__STORED DATA__
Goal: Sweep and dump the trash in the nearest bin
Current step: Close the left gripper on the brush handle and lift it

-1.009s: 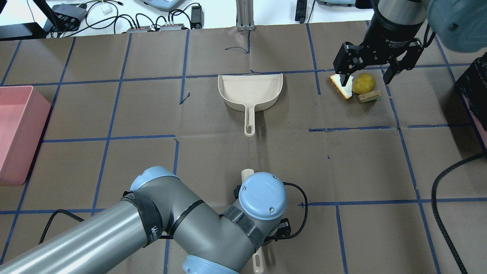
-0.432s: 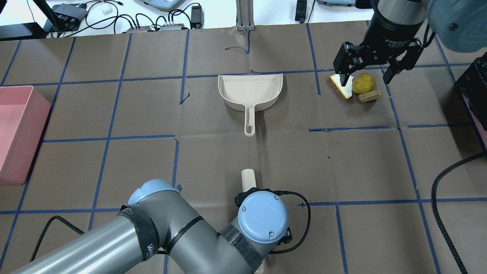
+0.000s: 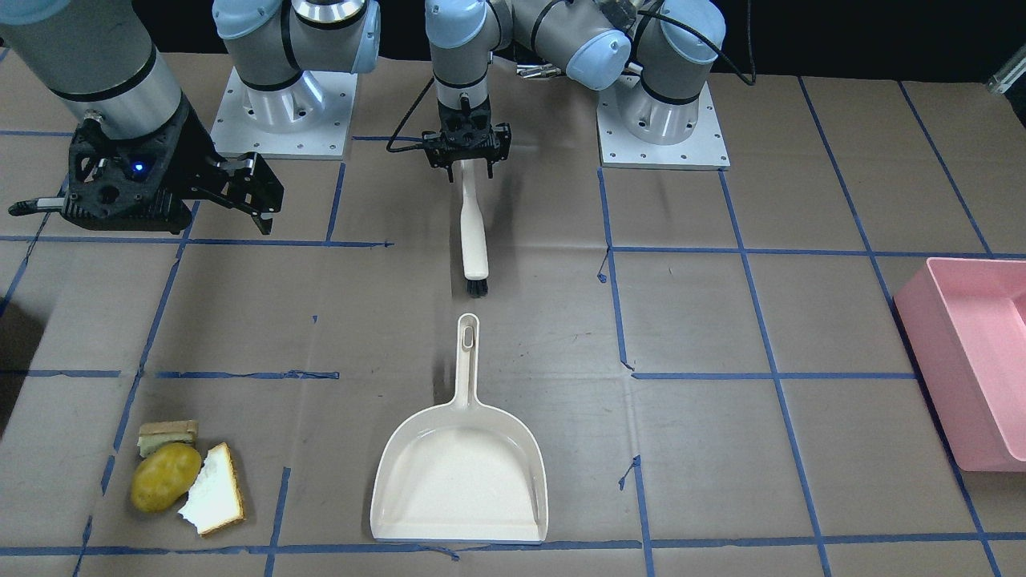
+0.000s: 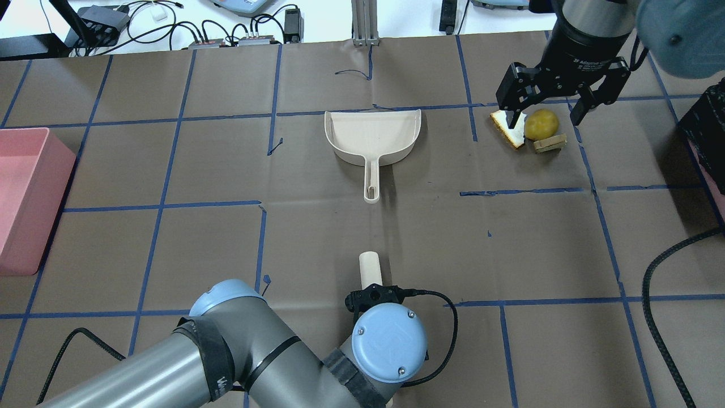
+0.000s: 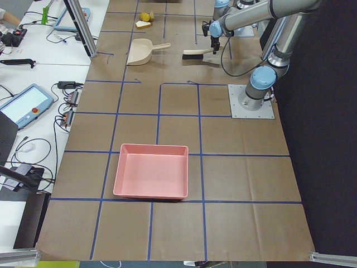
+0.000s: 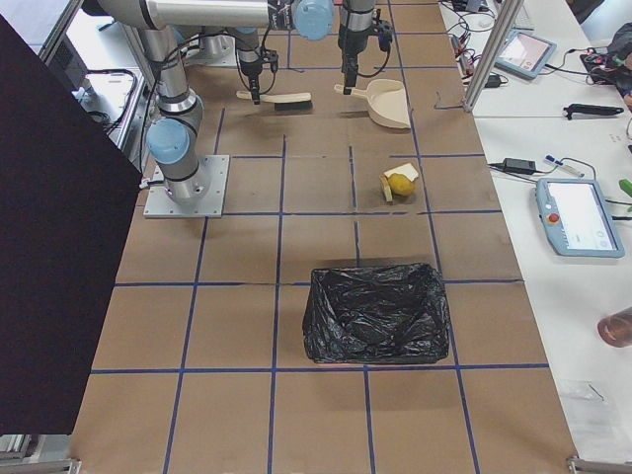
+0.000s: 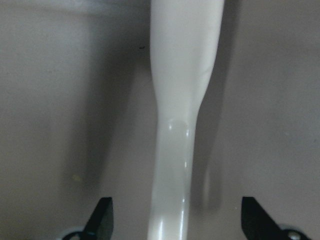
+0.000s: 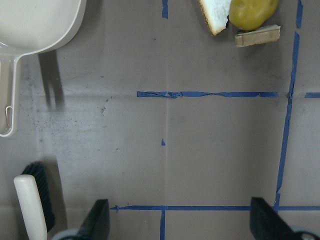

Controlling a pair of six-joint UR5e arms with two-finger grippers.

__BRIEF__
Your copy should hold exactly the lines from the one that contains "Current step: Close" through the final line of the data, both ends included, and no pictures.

__OUTPUT FOR THIS EXERCISE__
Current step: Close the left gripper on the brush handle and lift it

-1.009s: 
-0.432s: 
+0.000s: 
+0.000s: 
+0.000s: 
+0.000s: 
+0.000s: 
+0.000s: 

Controlling a pair of six-joint UR5e arms with two-finger grippers.

The exercise has nothing more to it.